The idea is to schedule a FutureTask to send a particular event, let's suppose with a key with a fixed "FLUSH" value, which timestamp fall out of the previous aggregation window. This "FLUSH" event, then, will be filtered out after the suppress step.
For Every record peeked from the stream, will be scheduled a "FLUSH" event, eventually replacing the previous one not yet started to minimize the unnecessary "FLUSH" events.
In this example I used a Tumbling Window, but conceptually it works with other Window kinds too.
Therefore, let's suppose we have a topic "user" and want to aggregate in a list all records falling in a 10 seconds 'Tumbling Window'.
The model are:
User.java
public class User {
private String name;
private String surname;
private String timestamp;
}
UserGrouped.java
public class UserGrouped {
private List<User> userList = new ArrayList<User>();
}
Topology
...
KStream<String, User> userEvents = builder.stream(userTopic, userConsumerOptions);
TimeWindows tumblingWindow = TimeWindows.of(Duration.ofSeconds(windowDuration))
.grace(Duration.ofSeconds(windowGracePeriod));
KStream<String,UserGrouped> userGroupedStram = userEvents
.peek( (key,value) -> {
//Filter out the previous "flush" event to avoid scheduler loop
if (!key.equalsIgnoreCase("FLUSH")) {
//For each event is scheduled a future task that
//will send a "flush" event to all partition assigned to the stream.
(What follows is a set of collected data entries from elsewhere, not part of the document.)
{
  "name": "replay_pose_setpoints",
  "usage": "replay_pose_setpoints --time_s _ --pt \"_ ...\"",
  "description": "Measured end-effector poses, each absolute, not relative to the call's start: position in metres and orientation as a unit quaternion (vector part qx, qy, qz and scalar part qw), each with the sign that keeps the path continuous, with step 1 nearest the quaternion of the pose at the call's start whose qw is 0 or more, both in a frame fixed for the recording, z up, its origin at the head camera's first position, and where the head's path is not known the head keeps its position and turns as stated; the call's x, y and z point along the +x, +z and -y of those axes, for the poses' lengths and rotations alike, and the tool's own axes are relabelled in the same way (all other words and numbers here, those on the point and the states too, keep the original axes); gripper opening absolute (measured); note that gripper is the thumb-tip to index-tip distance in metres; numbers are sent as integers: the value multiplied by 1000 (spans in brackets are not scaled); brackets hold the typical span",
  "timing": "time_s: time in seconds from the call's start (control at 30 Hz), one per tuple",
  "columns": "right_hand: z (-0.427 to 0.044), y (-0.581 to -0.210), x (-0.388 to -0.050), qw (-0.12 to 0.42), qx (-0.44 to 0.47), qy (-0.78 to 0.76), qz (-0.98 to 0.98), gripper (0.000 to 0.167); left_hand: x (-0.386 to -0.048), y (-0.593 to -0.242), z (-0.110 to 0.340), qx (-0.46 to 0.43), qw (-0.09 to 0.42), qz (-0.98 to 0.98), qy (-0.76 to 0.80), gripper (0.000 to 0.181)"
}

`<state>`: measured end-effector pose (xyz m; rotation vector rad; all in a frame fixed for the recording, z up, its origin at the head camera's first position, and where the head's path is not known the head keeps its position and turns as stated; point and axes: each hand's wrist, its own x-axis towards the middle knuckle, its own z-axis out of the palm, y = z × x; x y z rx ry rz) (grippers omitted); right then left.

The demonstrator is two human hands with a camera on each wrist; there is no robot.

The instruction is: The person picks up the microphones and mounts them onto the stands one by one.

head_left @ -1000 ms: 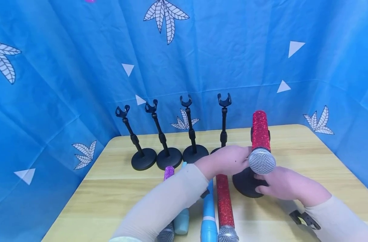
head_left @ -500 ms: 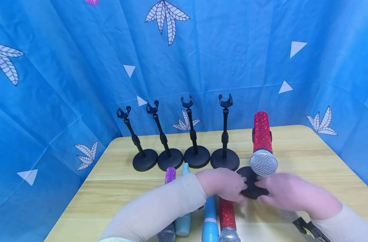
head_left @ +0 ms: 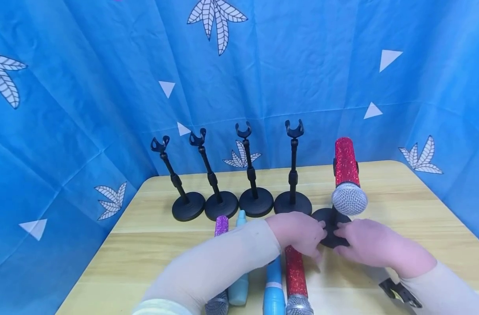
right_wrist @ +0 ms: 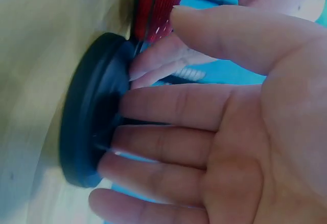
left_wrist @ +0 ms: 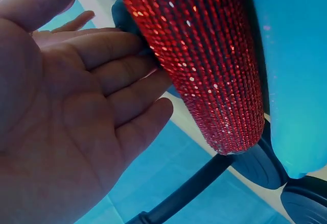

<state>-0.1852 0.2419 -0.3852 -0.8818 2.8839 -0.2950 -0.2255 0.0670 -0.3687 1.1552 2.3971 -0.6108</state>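
A red glittery microphone (head_left: 346, 162) with a silver mesh head sits tilted in the holder of the rightmost black stand. My left hand (head_left: 302, 232) reaches to the left side of that stand's round base (head_left: 323, 217), its fingers fairly straight in the left wrist view. On the base's right side is my right hand (head_left: 375, 243); the right wrist view shows its extended fingertips against the base (right_wrist: 92, 112), palm bare. A second red microphone (head_left: 296, 273) lies on the table below my left hand, its rhinestone handle (left_wrist: 204, 76) close beside my left fingers.
Several black stands with vacant holders line the back, including one (head_left: 293, 175) just left of the loaded stand. A blue microphone (head_left: 274, 297), a pale teal bottle-shaped object (head_left: 238, 291) and a purple-handled microphone (head_left: 221, 225) lie in front. Blue curtains (head_left: 314, 65) enclose the wooden table (head_left: 117, 258).
My left hand has come down from beside the upright to the base. The stand with its red microphone has shifted slightly back and right, with both hands at its base.
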Motion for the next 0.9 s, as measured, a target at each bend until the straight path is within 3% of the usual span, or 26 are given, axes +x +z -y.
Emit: replay_pose_setpoints --time_s 0.27,0.57,0.9 --pt "-254 -392 -200 45 -264 -128 -955 50 -238 -368 -77 392 204 -871 -216 82" --pt "-267 -403 -209 20 -245 -137 -959 62 -263 -372 -91 361 229 -890 -161 83" --pt "-270 -411 -215 5 -257 -147 -955 71 -273 -369 -89 345 221 -903 -131 78"
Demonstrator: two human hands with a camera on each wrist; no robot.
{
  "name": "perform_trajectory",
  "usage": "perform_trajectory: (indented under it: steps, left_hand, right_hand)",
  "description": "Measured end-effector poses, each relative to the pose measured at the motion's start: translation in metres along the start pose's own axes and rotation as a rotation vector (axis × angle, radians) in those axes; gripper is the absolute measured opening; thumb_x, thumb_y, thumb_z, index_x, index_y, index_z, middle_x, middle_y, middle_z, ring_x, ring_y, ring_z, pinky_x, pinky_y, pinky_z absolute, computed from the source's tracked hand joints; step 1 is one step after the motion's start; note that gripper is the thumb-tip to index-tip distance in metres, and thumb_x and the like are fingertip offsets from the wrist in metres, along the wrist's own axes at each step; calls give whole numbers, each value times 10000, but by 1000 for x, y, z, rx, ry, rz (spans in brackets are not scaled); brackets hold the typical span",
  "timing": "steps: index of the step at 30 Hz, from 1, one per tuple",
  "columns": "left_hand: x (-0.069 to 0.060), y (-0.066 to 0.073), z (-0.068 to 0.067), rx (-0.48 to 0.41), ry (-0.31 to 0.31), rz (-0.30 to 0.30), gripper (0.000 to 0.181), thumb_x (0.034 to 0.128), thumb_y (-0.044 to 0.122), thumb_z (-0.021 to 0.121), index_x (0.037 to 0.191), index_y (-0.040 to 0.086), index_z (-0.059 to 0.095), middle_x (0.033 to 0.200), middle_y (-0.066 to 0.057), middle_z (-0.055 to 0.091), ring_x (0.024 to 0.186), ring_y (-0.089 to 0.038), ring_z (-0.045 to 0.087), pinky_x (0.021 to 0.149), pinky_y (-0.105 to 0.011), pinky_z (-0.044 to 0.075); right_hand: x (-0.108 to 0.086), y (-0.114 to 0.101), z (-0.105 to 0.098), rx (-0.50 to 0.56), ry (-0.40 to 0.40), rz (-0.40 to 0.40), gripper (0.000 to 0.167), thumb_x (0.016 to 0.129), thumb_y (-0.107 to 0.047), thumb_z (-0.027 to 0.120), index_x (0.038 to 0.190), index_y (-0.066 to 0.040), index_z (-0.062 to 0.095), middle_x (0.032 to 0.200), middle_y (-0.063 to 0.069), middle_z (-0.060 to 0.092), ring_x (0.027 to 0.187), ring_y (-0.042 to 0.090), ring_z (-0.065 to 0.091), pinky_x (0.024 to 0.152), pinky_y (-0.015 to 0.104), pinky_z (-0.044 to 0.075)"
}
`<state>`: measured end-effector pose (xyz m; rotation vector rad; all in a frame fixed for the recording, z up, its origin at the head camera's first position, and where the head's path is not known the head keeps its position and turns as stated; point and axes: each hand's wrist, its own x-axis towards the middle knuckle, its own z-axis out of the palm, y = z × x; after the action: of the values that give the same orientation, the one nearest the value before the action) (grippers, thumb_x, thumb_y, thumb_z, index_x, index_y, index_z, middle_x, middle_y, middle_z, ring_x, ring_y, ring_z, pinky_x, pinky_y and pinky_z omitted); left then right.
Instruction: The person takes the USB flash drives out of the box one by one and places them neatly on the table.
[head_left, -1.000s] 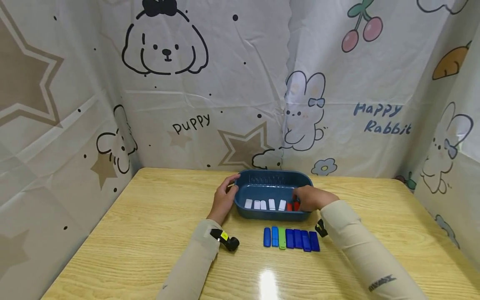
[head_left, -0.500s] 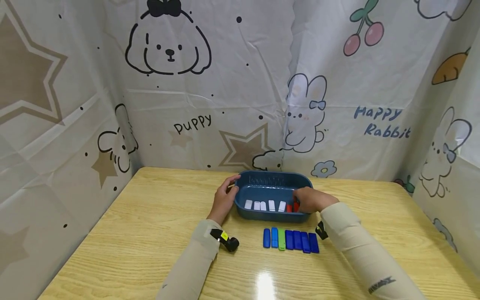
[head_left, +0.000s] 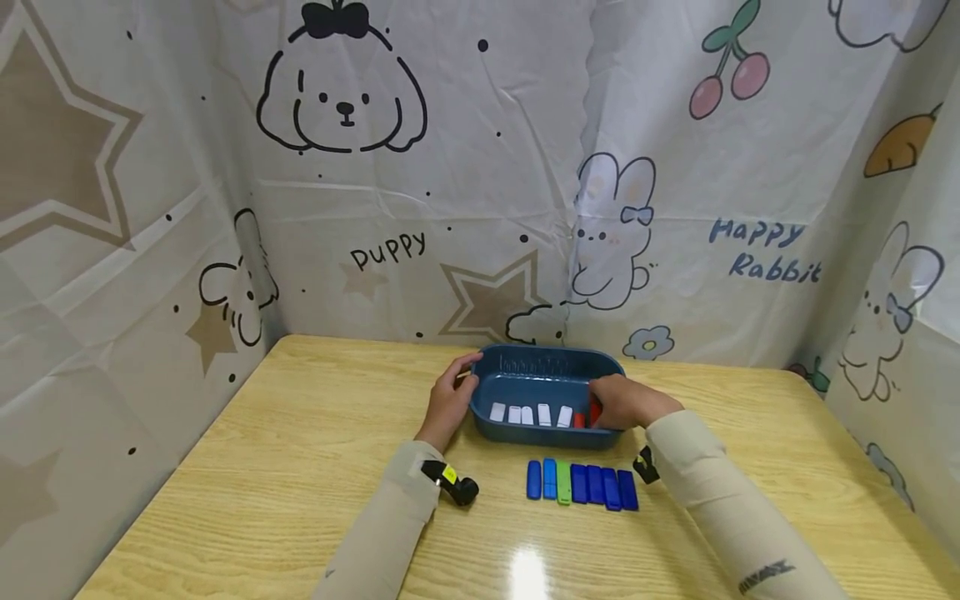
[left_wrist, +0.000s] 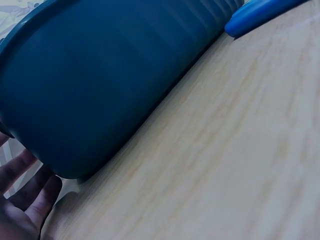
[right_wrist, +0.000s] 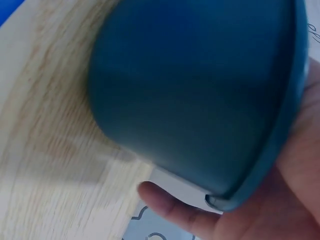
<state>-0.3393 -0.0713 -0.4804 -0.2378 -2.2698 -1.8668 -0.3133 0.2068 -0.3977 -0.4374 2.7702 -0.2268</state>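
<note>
A dark blue plastic basin [head_left: 525,432] stands on the table. My left hand [head_left: 448,404] holds its left end, thumb and index finger at the rim; in the left wrist view other fingers [left_wrist: 47,197] lie outside the wall. My right hand [head_left: 622,402] reaches over the right end and pinches a red oblong piece [head_left: 596,414], its fingertips mostly hidden. Beside that lies another red piece [head_left: 579,421], then a row of several white pieces [head_left: 543,414]. They look like USB sticks. In the right wrist view the basin wall [right_wrist: 190,95] hides the fingertips inside.
Before the basin, a row of similar sticks lies on the wooden table [head_left: 337,433]: several blue ones [head_left: 594,485], a light blue one [head_left: 550,478] and a green one [head_left: 563,482]. A printed cloth [head_left: 420,192] hangs behind and at both sides.
The view has tilted slightly, so everything sits a little lower in it. Within the basin, the red piece at my right fingers shows slightly more. My left hand keeps its place.
</note>
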Motion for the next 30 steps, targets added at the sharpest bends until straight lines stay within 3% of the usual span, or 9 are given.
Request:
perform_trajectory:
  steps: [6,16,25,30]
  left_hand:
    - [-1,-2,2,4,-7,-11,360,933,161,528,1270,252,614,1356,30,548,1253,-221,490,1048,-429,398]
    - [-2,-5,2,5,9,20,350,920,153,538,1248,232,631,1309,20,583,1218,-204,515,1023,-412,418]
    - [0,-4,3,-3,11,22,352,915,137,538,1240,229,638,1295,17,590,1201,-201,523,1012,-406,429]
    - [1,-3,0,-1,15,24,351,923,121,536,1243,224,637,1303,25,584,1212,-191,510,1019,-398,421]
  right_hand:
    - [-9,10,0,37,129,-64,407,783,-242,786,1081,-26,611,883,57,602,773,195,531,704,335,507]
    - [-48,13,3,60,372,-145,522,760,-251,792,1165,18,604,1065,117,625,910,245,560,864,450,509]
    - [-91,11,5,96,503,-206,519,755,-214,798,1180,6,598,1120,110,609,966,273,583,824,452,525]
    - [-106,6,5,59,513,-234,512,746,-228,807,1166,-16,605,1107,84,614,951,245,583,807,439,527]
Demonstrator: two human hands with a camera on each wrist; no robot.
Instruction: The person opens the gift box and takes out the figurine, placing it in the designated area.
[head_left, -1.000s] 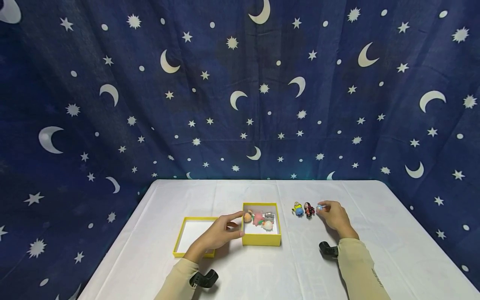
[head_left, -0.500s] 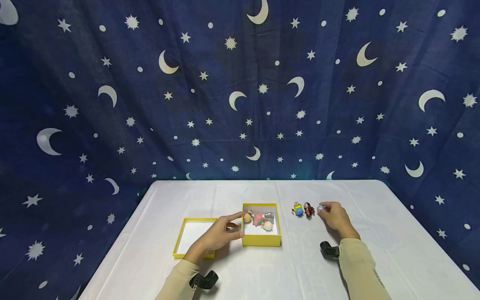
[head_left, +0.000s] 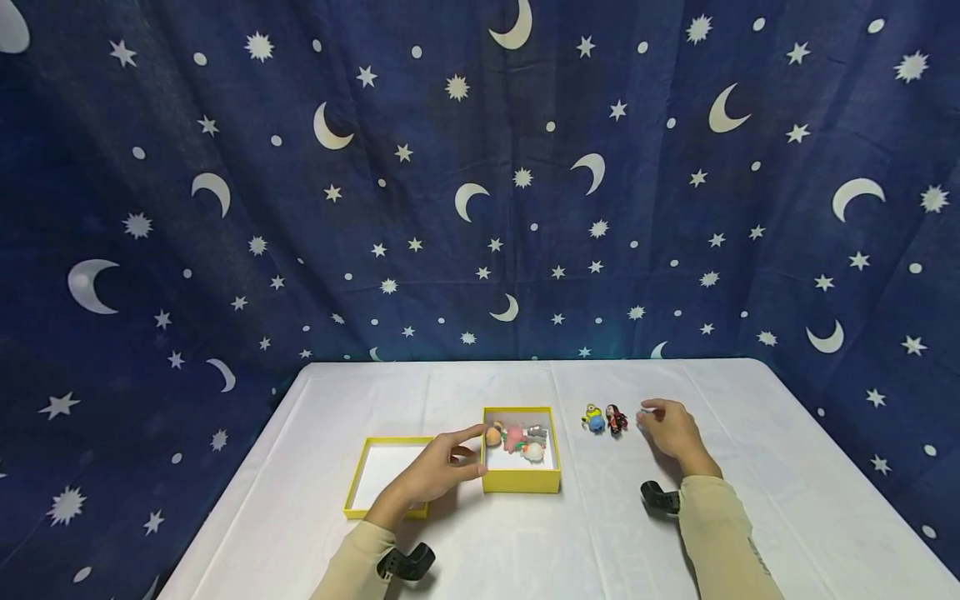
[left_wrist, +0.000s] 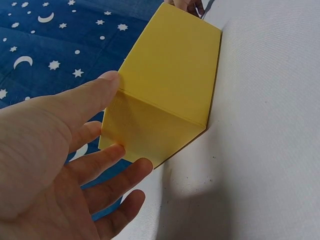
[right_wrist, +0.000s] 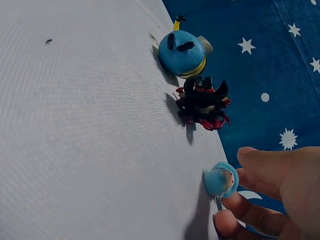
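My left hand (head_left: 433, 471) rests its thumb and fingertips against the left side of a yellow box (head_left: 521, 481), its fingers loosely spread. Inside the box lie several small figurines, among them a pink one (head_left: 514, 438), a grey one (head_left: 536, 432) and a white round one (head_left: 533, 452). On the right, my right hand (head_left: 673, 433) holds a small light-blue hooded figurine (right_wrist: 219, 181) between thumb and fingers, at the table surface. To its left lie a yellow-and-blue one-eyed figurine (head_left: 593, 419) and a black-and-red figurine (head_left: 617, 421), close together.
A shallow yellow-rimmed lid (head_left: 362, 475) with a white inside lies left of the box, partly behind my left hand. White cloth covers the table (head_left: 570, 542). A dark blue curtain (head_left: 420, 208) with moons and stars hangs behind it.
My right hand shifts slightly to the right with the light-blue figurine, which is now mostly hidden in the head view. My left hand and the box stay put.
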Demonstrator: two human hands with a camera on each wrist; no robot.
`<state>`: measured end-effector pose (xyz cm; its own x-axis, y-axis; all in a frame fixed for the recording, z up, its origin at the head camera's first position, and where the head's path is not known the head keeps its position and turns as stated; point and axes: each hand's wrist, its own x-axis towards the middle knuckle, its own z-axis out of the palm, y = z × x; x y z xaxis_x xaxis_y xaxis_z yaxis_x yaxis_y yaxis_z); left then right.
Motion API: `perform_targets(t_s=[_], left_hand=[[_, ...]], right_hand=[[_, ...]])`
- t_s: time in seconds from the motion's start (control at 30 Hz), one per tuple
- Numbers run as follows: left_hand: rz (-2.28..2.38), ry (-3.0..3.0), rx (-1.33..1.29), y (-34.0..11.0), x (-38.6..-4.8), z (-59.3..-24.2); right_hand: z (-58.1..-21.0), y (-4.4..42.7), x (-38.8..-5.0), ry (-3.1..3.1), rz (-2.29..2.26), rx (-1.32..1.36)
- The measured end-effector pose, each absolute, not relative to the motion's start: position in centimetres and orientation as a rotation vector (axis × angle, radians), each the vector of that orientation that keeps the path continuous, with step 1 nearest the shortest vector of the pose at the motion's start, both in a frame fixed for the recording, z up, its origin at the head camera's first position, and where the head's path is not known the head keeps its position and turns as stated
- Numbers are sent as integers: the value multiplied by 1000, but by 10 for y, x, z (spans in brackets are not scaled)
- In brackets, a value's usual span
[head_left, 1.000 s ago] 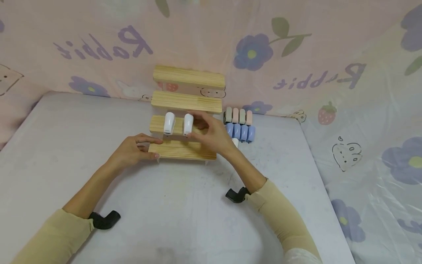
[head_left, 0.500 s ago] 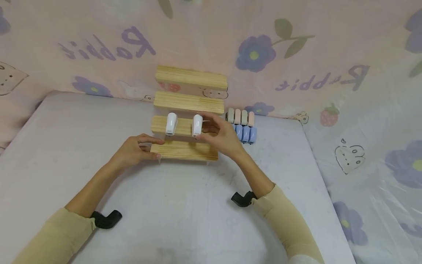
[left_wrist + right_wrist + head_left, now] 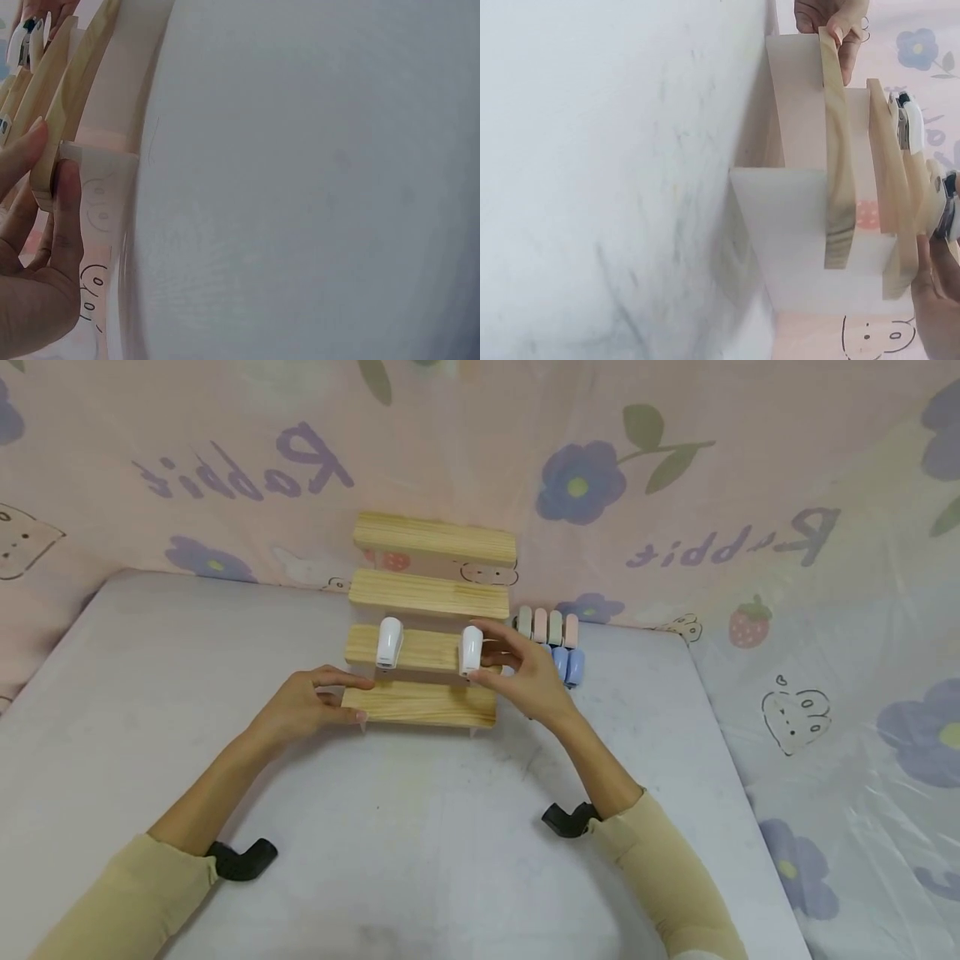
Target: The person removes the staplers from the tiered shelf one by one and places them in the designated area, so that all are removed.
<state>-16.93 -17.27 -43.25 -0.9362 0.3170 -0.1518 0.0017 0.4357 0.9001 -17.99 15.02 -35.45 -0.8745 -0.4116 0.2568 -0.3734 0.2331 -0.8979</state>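
Observation:
A stepped wooden display shelf (image 3: 420, 703) with several tiers stands at the back of the table. My left hand (image 3: 300, 706) pinches the left end of its lowest board (image 3: 71, 94) between thumb and finger, as the left wrist view shows too. My right hand (image 3: 536, 681) holds a small white stapler (image 3: 470, 649) by thumb and fingers at the right part of the second tier from the bottom. Whether the stapler touches the board cannot be told. Another white stapler (image 3: 389, 642) stands on that tier's left part, its rounded end up.
Right of the shelf, green and pink staplers (image 3: 556, 627) stand in a row, with blue staplers (image 3: 575, 667) in front, partly hidden by my right hand. A printed curtain (image 3: 450, 452) hangs close behind the shelf. White table (image 3: 420, 827) surface extends in front.
My right hand has moved to the right along the second tier with the white stapler, widening the gap to the other white stapler. My left hand stays on the lowest board.

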Motion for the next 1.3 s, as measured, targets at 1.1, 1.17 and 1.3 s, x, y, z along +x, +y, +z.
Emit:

scheduleFlushEvent(value.getTimestamp());
}
})
.groupByKey()
.windowedBy(tumblingWindow)
.aggregate(
//INITIALIZER
() -> new UserGrouped(),
//AGGREGATOR
(key, user, userGrouped) -> {
userGrouped.getUserList().add(user);
return userGrouped;
},
//STREAM STORE
Materialized.<String,UserGrouped,WindowStore<Bytes, byte[]>>
as("userGroupedWindowStore")
.withKeySerde(Serdes.String())
.withValueSerde(JsonSerdes.UserGrouped()) //Custom Serdes
)
.suppress(Suppressed.untilWindowCloses(BufferConfig.unbounded().shutDownWhenFull()))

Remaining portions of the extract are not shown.